Retired AFL star Adam Goodes is known to many for his resilient journey in the face of detrimental treatment by AFL spectators and the media beginning in 2013.
This lesson provides the opportunity for students to examine how people can respond to conversations about race and racism and how these conversations can be handled respectfully. Students explore how to lean into discomfort and what it means to take a stand. Students then become familiar with the #istandwithadam campaign and research other social justice campaigns to collect effective strategies. They then plan their own campaign to confront racism, drawing on a range of concepts about how to achieve social change.
- understand that people can become comfortable when they encounter something new and different
- understand that is it important to listen to the voices of people who are involved in social justice issues, rather than speaking on their behalf
- understand how to respectfully approach conversations about race and challenge their own behavioural responses.
- identify automatic behaviours that people engage in when they are uncomfortable
- identify positive behaviours that support respectful conversations
- make links between how people behave and how their behaviour may impact on others
- analyse social justice campaigns using a range of criteria
- create a pitch for a social justice campaign to combat racism.
Lesson guides and printables
Australian curriculum content descriptions:
Year 9 & 10 Health and Physical Education:
- Evaluate factors that shape identities and critically analyse how individuals impact the identities of others (ACPPS089)
- Plan, rehearse and evaluate options (including CPR and first aid) for managing situations where their own or others’ health, safety and wellbeing may be at short or long term risk (ACPPS091)
- Investigate how empathy and ethical decision making contribute to respectful relationships (ACPPS093)
- Evaluate situations and propose appropriate emotional responses and then reflect on possible outcomes of different responses (ACPPS094)
- Plan, implement and critique strategies to enhance health, safety and wellbeing of the communities (ACPPS096)
- Plan and evaluate new and creative interventions that promote their own and others’ connection to community and natural and built environments (ACPPS097)
- Critique behaviours and contextual factors that influence health and wellbeing of diverse communities (ACCPPS098)
Cross-curriculum priority: Aboriginal and Torres Strait Islander History and Cultures (OI.5, OI.6, OI.9)
Relevant parts of Year 9 & 10 achievement standards:
By the end of Year 10, students critically analyse contextual factors that influence identities, relationships, decisions and behaviours. They analyse the impact attitudes and beliefs about diversity have on community connection and wellbeing. They evaluate the outcomes of emotional responses to different situations. Students access, synthesise and apply health information from credible sources to propose and justify responses to health situations.
They apply decision-making and problem-solving skills when taking action to enhance their own and others’ health, safety and wellbeing.

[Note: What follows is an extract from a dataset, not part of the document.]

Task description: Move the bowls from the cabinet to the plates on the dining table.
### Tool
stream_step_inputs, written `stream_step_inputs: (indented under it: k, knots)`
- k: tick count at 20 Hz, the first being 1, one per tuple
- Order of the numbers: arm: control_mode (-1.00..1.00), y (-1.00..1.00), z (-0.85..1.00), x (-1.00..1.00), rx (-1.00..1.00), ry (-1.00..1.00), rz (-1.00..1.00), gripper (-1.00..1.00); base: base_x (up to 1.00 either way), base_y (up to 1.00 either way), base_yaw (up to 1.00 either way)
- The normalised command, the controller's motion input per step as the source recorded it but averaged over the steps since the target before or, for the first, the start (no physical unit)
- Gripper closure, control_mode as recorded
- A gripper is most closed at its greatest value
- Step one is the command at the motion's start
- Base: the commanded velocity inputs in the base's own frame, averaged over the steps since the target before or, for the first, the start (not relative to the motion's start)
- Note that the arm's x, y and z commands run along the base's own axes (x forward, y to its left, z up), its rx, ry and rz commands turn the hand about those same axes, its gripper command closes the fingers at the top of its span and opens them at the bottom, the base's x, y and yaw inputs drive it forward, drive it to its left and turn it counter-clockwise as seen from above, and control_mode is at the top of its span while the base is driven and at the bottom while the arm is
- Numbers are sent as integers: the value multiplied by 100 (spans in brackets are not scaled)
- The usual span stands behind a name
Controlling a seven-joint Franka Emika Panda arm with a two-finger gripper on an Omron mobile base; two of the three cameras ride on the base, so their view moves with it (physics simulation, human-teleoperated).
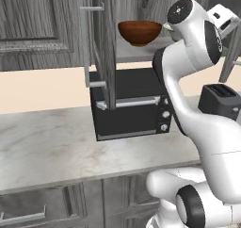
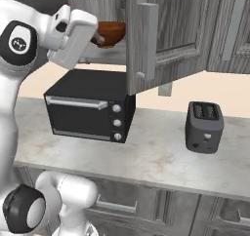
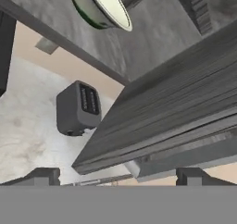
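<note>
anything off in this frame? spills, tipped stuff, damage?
Nothing stands out. The cabinet doors are open, with the brown bowl upright on its shelf and the pale bowl further along it. The toaster oven and toaster sit square on the counter. The gripper is open and empty.

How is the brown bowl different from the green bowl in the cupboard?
The brown bowl is glossy reddish-brown wood all over, while the green bowl is green outside with a pale cream inside and rim. In the left base view the brown bowl shows in full on the shelf, while only a sliver of the green bowl peeks out beside the arm. Both are round, deep, and sit on the same shelf of the open cabinet.
</note>
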Motion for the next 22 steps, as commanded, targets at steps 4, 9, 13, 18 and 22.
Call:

This lesson is part of the wider unit of work The Final Quarter – Racism in Sport – Years 9 & 10.
Time required: 95 mins
Level of teacher scaffolding: High – facilitate class discussion with sensitivity to students’ feelings and experience (in relation to racial discrimination)
This lesson is designed to build students’ competencies in the following skills:
- Community engagement
- Critical thinking
- Cultural understanding
- Ethical understanding
- Global citizenship
- Problem solving
Using only archival footage aired at the time, The Final Quarter holds a mirror to Australia and is an opportunity to reconsider what happened on and off the football field. Learn more about the film here.
We highly recommend that students view the film in its entirety before participating in subsequent lessons.
Our Watching the Film lessons are designed to support you in facilitating this process. Given the content, it is also important for teachers to communicate with parents and guardians of Aboriginal and Torres Strait Islander students before playing the film and/or engaging with the teaching and learning resources.
Note: This film may not be suitable for viewing by all young people. Teachers are advised to use their discretion when deciding whether to show this film. If teaching in a context with a high proportion of Aboriginal and Torres Strait Islander children, it is imperative that guidance is sought from the Principal and Aboriginal Education Officer (or equivalent) prior to screening the film.